Work to be completed: Quote the whole listing exactly. Leave the pictures out of your copy.

Data section Block Start

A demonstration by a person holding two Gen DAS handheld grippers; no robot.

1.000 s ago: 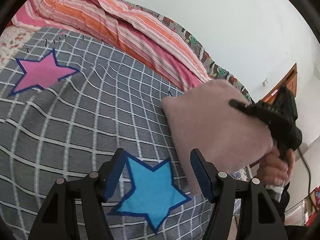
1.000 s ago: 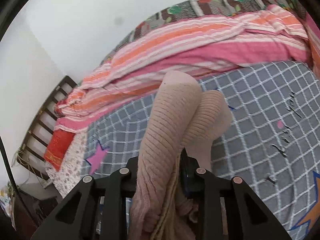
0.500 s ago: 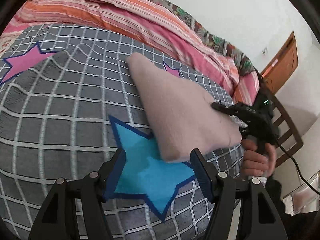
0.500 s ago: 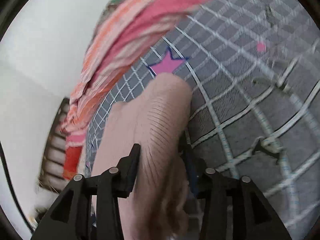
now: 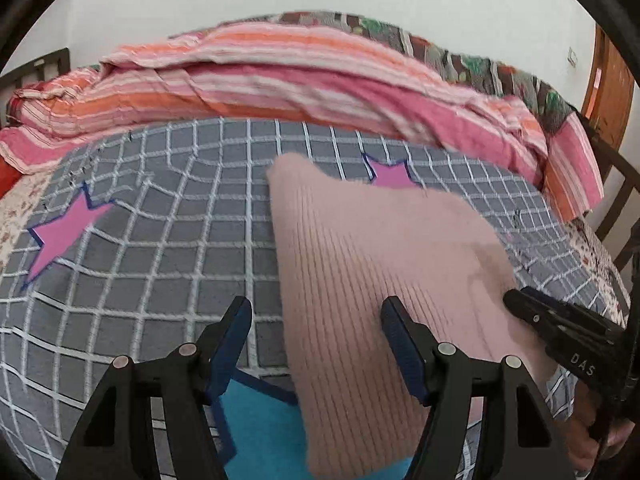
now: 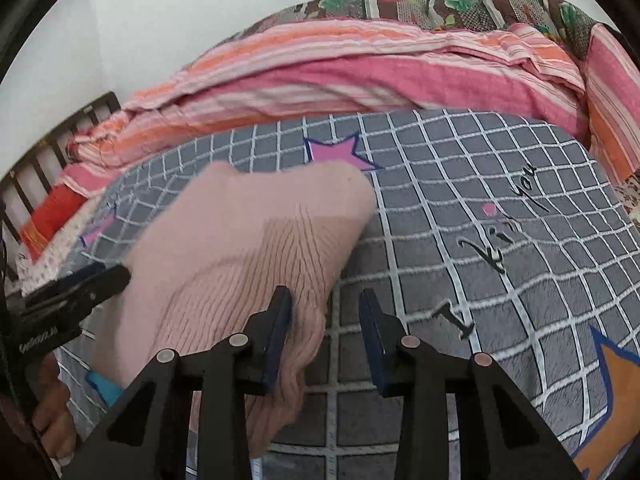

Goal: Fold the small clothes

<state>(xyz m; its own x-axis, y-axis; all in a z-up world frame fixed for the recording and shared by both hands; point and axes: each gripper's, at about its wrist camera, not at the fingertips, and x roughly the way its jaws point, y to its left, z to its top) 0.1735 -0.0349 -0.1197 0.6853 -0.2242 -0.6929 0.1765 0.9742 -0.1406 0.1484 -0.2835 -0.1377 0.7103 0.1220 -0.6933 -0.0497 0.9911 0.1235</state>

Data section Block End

Solution to this task:
A demonstration by a person holding two Gen DAS handheld grippers; no robot.

1.000 s ago: 
1.000 s ago: 
0.500 s ago: 
0.500 s ago: 
now: 
now: 

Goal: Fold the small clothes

<state>(xyz m; its own x-axis, y-axis; all in a z-up world frame fixed for the recording and shared by both hands; point and axes: each gripper's, at about its wrist camera, not at the fingertips, and x roughly the way its jaws point, y to its left, z to its top) 0.1735 -0.0349 -0.1197 0.6853 -0.2242 -0.6929 0.1765 0.9742 -0.1406 0.1484 -0.2835 -0.1377 0.7103 0.1220 -0.6933 -0.0497 0.9911 0.1235</state>

Nothing more is needed for this answer.